**The problem**.
Below are some records; output exactly the lines from the line with "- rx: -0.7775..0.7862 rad" to the line with "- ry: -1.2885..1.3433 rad", both ends kept, and nothing more.

*** Opening Task material ***

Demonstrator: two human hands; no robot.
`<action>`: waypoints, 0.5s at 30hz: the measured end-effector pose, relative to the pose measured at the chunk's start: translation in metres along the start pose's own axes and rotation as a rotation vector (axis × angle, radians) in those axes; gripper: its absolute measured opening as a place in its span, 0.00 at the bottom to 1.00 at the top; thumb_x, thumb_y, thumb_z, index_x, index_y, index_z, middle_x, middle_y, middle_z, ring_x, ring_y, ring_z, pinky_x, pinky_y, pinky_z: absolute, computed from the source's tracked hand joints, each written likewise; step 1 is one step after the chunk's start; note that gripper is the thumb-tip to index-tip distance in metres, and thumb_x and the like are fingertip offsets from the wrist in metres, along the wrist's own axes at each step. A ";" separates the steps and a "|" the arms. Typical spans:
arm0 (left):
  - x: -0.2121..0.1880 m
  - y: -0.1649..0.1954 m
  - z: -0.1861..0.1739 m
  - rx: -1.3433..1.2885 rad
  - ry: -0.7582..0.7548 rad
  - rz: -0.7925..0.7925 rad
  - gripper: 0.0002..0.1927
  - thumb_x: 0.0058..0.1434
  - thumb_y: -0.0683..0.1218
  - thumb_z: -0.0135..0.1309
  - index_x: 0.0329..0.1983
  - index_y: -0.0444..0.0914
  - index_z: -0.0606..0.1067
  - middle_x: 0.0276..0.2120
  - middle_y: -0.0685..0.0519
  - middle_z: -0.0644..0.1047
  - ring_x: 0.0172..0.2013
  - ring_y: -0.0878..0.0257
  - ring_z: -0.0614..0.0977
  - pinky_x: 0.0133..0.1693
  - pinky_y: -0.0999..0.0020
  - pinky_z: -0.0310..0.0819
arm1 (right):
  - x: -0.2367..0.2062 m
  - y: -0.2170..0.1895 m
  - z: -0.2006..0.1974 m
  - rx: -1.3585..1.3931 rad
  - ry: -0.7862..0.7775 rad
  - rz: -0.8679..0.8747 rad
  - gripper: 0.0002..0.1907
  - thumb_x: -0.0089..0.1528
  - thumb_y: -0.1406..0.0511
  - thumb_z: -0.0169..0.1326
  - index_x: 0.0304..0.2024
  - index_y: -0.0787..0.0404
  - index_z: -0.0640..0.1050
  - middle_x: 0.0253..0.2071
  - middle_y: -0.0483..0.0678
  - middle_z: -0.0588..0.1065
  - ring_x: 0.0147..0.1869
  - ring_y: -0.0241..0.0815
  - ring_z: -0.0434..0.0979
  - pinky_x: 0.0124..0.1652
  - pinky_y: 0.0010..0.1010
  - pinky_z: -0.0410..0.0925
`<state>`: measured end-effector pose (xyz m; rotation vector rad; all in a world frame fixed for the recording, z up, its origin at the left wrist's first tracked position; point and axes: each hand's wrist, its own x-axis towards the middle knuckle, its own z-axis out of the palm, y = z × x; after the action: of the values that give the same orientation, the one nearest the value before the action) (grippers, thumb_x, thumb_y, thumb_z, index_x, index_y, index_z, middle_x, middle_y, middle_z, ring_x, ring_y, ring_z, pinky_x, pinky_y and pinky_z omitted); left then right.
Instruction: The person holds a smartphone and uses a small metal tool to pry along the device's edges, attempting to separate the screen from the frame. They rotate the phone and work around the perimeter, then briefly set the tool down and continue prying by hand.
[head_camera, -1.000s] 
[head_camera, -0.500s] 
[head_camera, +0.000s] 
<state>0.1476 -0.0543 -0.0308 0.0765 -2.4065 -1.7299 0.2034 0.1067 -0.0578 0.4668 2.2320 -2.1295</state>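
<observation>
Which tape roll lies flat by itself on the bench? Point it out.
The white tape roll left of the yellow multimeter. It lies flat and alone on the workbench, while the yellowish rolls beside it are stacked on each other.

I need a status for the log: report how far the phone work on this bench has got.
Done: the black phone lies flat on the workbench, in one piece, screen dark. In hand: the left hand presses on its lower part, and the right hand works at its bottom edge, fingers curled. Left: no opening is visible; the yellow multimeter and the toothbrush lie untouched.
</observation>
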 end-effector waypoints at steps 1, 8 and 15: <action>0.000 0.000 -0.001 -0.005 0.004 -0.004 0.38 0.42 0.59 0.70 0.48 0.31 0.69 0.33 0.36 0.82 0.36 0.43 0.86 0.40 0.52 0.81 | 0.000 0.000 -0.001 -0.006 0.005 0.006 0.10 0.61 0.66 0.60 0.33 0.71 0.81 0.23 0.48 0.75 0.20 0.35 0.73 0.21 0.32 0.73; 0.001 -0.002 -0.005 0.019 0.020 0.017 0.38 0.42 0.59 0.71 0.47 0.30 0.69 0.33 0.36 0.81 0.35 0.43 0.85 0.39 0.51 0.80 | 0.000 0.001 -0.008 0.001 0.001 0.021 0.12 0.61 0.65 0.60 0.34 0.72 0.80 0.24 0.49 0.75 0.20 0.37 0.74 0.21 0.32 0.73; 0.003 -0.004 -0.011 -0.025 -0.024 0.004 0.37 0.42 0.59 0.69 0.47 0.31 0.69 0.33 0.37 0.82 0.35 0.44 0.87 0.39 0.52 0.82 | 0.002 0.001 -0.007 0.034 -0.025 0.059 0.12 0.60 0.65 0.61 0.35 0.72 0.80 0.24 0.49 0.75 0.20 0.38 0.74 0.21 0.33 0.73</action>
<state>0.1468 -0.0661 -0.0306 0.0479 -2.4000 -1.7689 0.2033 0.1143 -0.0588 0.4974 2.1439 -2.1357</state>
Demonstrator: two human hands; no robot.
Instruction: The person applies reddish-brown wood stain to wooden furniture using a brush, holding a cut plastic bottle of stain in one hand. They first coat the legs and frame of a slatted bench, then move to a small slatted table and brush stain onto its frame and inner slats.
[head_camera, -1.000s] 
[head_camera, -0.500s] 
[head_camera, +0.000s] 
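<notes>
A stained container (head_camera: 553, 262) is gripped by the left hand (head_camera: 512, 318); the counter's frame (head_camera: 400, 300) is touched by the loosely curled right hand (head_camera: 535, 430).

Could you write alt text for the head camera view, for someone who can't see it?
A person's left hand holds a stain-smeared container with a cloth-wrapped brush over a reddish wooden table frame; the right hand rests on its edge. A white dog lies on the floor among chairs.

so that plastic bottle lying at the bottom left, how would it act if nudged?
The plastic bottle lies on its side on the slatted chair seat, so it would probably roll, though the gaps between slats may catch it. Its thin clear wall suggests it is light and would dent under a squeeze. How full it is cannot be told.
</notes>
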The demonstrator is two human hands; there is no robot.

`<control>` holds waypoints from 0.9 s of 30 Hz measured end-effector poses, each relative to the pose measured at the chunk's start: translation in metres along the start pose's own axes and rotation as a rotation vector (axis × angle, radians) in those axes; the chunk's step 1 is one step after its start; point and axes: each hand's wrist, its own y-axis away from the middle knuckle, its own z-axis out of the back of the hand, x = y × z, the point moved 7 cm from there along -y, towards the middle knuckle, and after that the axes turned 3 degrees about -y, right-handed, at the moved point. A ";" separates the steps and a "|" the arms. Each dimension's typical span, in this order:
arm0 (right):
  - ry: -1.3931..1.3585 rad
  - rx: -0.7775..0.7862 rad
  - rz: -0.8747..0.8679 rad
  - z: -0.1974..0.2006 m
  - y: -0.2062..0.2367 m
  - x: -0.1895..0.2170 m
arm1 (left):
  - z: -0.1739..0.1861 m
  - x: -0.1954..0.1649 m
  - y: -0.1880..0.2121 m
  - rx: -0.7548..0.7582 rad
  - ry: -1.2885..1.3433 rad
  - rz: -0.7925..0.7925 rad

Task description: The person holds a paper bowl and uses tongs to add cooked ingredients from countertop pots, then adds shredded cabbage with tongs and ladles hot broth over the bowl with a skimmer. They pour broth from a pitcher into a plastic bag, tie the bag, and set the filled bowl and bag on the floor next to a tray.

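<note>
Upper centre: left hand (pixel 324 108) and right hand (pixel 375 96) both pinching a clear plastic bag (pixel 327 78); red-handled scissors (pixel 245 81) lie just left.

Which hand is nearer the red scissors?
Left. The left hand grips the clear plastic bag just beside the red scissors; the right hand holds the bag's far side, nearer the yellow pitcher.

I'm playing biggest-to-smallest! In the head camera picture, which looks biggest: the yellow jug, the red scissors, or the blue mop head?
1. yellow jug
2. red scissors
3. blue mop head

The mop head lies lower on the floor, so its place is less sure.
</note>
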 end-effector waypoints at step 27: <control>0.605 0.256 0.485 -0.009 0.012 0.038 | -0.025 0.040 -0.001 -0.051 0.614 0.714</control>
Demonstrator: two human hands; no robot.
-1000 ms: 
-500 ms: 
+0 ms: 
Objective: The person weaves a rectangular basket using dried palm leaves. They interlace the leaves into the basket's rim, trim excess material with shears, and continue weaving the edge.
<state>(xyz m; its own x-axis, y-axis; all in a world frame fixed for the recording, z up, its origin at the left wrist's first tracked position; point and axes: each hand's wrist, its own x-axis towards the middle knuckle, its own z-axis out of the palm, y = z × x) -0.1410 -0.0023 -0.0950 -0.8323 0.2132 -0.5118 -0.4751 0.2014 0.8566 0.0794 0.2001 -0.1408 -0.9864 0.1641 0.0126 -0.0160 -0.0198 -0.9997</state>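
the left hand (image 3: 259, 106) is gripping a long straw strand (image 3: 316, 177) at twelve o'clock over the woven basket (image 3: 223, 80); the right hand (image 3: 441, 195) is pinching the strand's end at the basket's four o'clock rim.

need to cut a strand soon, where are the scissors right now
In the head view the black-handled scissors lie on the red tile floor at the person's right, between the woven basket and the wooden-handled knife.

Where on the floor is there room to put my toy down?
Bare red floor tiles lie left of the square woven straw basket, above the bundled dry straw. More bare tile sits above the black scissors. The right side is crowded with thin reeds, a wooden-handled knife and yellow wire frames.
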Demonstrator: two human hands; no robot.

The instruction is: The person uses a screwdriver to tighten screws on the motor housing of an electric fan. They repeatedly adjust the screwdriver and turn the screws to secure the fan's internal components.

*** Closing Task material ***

**Reply**.
  - rx: -0.7775..0.7862 rad
  - rz: -0.8747..0.8679 rad
  - z: -0.1974..0.2006 m
  - y: -0.2062..0.2367 m
  - x: -0.1895..0.2170 m
arm1 (left):
  - z: -0.1739..0.1861 m
  - x: -0.1954..0.1649 m
  - y: -0.1880..0.2121 m
  - rx: -0.7548..0.7582 rad
  - ry: -1.2885..1.3433 rad

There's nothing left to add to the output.